What is required =>
All that is wanted is a word-for-word copy of the data from its first line to the line containing "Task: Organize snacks", both included.

Data block =>
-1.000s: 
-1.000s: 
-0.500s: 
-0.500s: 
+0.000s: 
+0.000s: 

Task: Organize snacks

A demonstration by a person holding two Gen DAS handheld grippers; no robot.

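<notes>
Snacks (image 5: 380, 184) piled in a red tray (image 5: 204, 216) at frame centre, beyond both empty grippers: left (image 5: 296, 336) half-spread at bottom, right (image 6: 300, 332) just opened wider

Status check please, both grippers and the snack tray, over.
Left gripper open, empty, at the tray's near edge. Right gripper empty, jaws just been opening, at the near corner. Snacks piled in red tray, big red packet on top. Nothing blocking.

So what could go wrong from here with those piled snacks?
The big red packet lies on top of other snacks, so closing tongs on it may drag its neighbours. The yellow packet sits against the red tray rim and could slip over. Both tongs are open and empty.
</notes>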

Response box =>
-1.000s: 
-1.000s: 
-0.500s: 
-0.500s: 
+0.000s: 
+0.000s: 

Task: Organize snacks

Above is the complete output.